**Task goal:**
Each line of the material below is to be given again exactly.

[Start of Attachment]

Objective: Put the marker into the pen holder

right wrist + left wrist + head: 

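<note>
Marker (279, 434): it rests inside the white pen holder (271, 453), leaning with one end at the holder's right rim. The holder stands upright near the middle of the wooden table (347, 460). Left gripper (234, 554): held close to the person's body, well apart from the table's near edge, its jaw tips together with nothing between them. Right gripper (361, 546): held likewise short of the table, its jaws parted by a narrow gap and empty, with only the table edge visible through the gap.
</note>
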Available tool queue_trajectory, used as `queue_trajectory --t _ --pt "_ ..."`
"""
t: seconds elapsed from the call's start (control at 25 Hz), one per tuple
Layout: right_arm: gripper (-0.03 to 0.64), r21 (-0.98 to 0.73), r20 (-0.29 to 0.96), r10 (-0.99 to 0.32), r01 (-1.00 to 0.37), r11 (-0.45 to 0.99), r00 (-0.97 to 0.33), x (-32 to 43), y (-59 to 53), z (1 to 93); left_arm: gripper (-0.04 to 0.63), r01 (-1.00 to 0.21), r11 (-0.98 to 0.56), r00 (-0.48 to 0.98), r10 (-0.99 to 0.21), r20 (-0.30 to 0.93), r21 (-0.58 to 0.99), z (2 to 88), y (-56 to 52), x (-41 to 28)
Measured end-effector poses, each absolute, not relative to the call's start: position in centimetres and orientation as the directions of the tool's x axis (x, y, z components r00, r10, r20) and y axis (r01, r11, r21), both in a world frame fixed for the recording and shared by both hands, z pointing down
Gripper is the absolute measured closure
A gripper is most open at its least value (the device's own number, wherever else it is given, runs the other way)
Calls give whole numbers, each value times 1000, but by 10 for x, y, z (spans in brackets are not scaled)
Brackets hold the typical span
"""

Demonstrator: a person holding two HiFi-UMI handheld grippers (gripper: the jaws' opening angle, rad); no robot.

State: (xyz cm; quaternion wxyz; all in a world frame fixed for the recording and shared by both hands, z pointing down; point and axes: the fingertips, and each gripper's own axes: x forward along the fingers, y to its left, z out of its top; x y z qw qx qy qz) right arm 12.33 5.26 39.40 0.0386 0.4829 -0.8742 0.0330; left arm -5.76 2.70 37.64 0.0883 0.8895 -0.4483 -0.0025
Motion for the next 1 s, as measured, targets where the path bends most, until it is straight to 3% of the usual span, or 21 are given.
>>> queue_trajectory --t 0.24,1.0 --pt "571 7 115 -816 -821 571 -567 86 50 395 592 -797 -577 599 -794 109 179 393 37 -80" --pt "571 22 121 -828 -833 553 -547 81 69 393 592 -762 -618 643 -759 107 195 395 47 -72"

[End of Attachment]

**Response area:**
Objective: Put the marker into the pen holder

right wrist + left wrist + head: 

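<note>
Marker (279, 434): it rests inside the white pen holder (271, 453), leaning with one end at the holder's right rim. The holder stands upright near the middle of the wooden table (347, 460). Left gripper (234, 554): held close to the person's body, well apart from the table's near edge, its jaw tips together with nothing between them. Right gripper (361, 546): held likewise short of the table, its jaws parted by a narrow gap and empty, with only the table edge visible through the gap.
</note>
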Available tool queue_trajectory, used as `queue_trajectory --t _ --pt "_ ..."`
"""
t: seconds elapsed from the call's start (control at 25 Hz), one per tuple
Layout: right_arm: gripper (-0.03 to 0.64), r21 (-0.98 to 0.73), r20 (-0.29 to 0.96), r10 (-0.99 to 0.32), r01 (-1.00 to 0.37), r11 (-0.45 to 0.99), r00 (-0.97 to 0.33), x (-32 to 43), y (-59 to 53), z (1 to 93); left_arm: gripper (-0.04 to 0.63), r01 (-1.00 to 0.21), r11 (-0.98 to 0.56), r00 (-0.48 to 0.98), r10 (-0.99 to 0.21), r20 (-0.30 to 0.93), r21 (-0.58 to 0.99), z (2 to 88), y (-56 to 52), x (-41 to 28)
Measured end-effector poses, each absolute, not relative to the call's start: position in centimetres and orientation as the directions of the tool's x axis (x, y, z components r00, r10, r20) and y axis (r01, r11, r21), both in a world frame fixed for the recording and shared by both hands, z pointing down
Gripper is the absolute measured closure
A gripper is most open at its least value (the device's own number, wherever else it is given, runs the other way)
Calls give whole numbers, each value times 1000, but by 10 for x, y, z (spans in brackets are not scaled)
Brackets hold the typical span
"""

Demonstrator: a person holding two HiFi-UMI handheld grippers (gripper: the jaws' opening angle, rad); no robot.

State: (xyz cm; quaternion wxyz; all in a world frame fixed for the recording and shared by both hands, z pointing down; point and axes: the fingertips, and each gripper's own axes: x forward along the fingers, y to its left, z out of its top; x y z qw qx qy qz) right arm 12.33 5.26 39.40 0.0386 0.4829 -0.8742 0.0330; left arm -5.76 2.70 37.64 0.0883 0.8895 -0.4483 -0.0025
Motion for the next 1 s, as measured, targets where the path bends most, until it is straight to 3% of the usual span, or 21 are given.
>>> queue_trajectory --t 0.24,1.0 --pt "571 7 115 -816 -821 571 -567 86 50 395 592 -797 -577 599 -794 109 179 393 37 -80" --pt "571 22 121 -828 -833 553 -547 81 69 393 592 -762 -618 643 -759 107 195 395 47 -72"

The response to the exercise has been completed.